These highlights have been written by the reporters and editors who labored on this story.

By means of increase occasions and, extra lately, slumping gross sales, Nike Inc. has caught by a key declare about its abroad suppliers: They pay the typical manufacturing facility employee about twice the native minimal wage.

It’s a declare firm co-founder Phil Knight first made within the Nineties, when the corporate confronted accusations of sweatshop situations within the abroad factories employed to make Nike’s attire. And it’s one the sneaker large has reasserted since 2021.

However the experiences of staff in Indonesia, Nike’s second-largest manufacturing hub, illustrate how deceptive the declare might be for huge parts of its provide chain.
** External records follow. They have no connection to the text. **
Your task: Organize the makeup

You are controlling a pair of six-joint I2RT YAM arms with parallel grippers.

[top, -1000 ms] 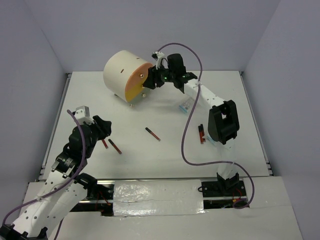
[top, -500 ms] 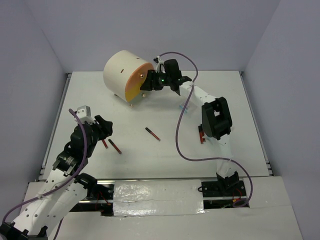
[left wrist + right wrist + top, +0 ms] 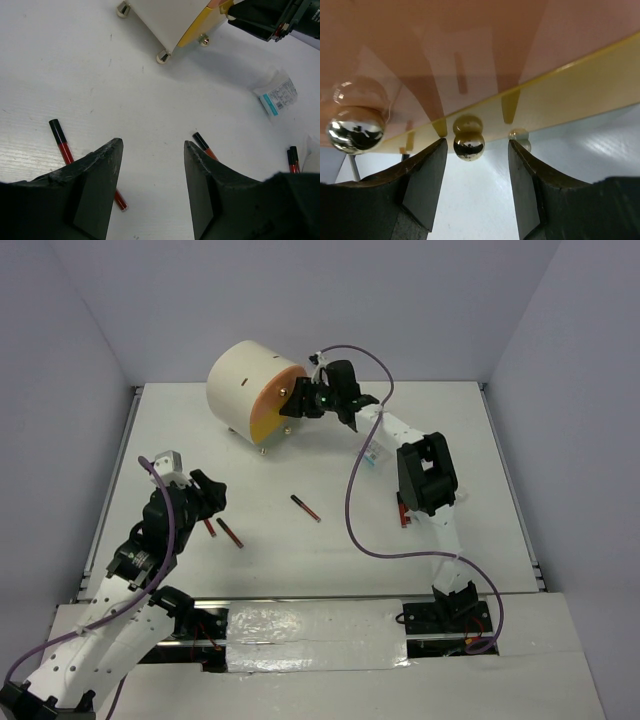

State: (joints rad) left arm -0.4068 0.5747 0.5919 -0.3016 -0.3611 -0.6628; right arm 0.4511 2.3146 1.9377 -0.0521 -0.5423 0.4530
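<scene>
Slim black-and-red sticks lie on the white table: two by my left gripper (image 3: 209, 527) (image 3: 230, 533), one mid-table (image 3: 305, 507), and a pair beside the right arm (image 3: 403, 508). A clear packet with white-blue contents (image 3: 372, 453) lies under the right forearm. My left gripper (image 3: 205, 490) is open and empty above the table; its view (image 3: 152, 150) shows one stick (image 3: 61, 145) to its left and another stick (image 3: 204, 145) to its right. My right gripper (image 3: 298, 403) is open at the chest's orange-yellow drawer front (image 3: 272, 408). Its jaws (image 3: 476, 145) straddle a small gold knob (image 3: 468, 145) without touching it.
The cream cylindrical chest (image 3: 240, 385) lies at the back of the table on small gold feet (image 3: 162, 57). A larger gold knob (image 3: 355, 129) sits to the left of the straddled one. Grey walls close in the table's back and sides.
The right arm's elbow swung left and its wrist closed in on the chest's drawer front. The left arm has hardly moved. No makeup moved.
</scene>
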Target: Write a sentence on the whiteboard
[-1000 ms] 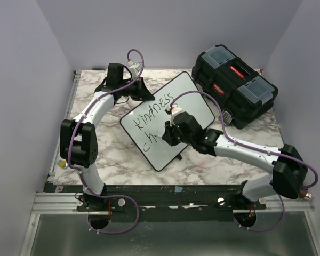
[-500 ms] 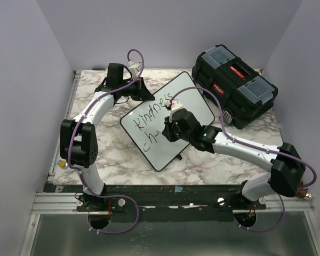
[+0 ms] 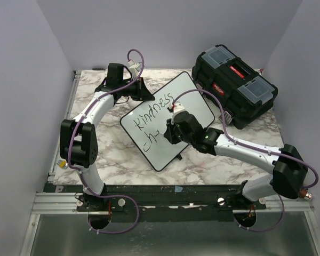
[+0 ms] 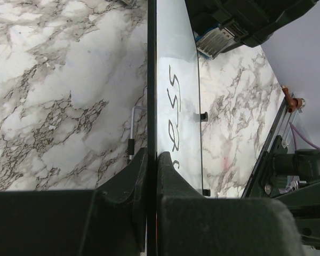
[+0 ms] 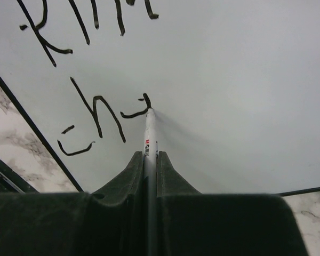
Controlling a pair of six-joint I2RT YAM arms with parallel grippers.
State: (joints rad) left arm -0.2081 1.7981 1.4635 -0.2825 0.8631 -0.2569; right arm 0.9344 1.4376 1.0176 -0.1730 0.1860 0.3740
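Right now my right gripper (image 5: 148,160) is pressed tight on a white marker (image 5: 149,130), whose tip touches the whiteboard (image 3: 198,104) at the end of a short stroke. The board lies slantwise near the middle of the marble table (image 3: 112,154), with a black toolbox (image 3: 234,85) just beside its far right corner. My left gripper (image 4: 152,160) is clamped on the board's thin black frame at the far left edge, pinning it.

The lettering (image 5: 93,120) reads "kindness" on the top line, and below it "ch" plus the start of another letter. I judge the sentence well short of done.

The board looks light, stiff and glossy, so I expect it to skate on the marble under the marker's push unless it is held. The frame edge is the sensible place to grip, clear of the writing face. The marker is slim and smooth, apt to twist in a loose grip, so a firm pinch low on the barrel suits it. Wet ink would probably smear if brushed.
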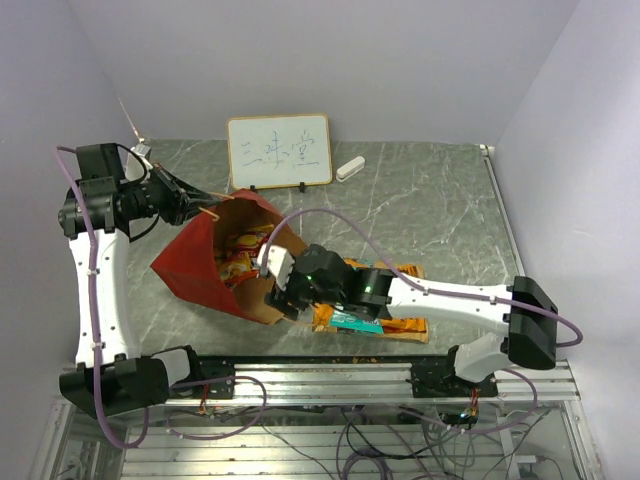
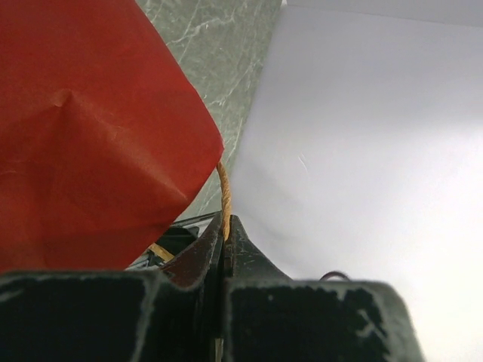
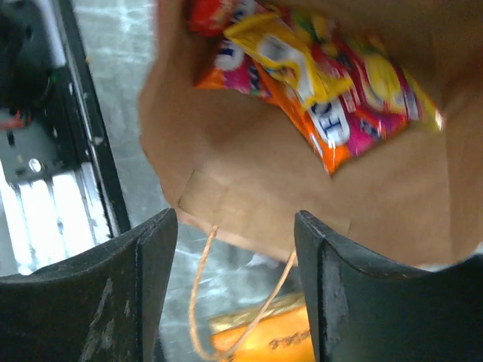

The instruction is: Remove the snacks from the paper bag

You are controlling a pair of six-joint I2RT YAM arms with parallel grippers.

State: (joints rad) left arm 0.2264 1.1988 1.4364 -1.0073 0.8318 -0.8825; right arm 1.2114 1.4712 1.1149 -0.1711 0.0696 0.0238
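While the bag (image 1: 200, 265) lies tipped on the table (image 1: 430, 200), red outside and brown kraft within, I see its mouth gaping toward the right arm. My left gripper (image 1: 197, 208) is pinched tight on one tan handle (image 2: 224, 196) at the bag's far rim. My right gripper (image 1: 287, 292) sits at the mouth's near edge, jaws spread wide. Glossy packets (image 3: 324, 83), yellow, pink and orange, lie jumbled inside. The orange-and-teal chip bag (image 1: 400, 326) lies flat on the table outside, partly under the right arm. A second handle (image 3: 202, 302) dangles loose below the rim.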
When a reporter for The Oregonian/OregonLive visited the nation and interviewed roughly 100 staff from greater than 10 factories that offer Nike, none stated they made anyplace close to twice the minimal wage.

“Bullshit,” a union official stated, in English, whereas sitting on a makeshift sofa on the porch of his workplace close to Jakarta, the Indonesian capital. (Like most staff presently employed by Nike suppliers, the official didn’t want to be named due to fears of retaliation, together with fines and termination.)

One employee from a manufacturing facility in West Java requested a reporter the place on the corporate’s web site Nike makes the wage declare.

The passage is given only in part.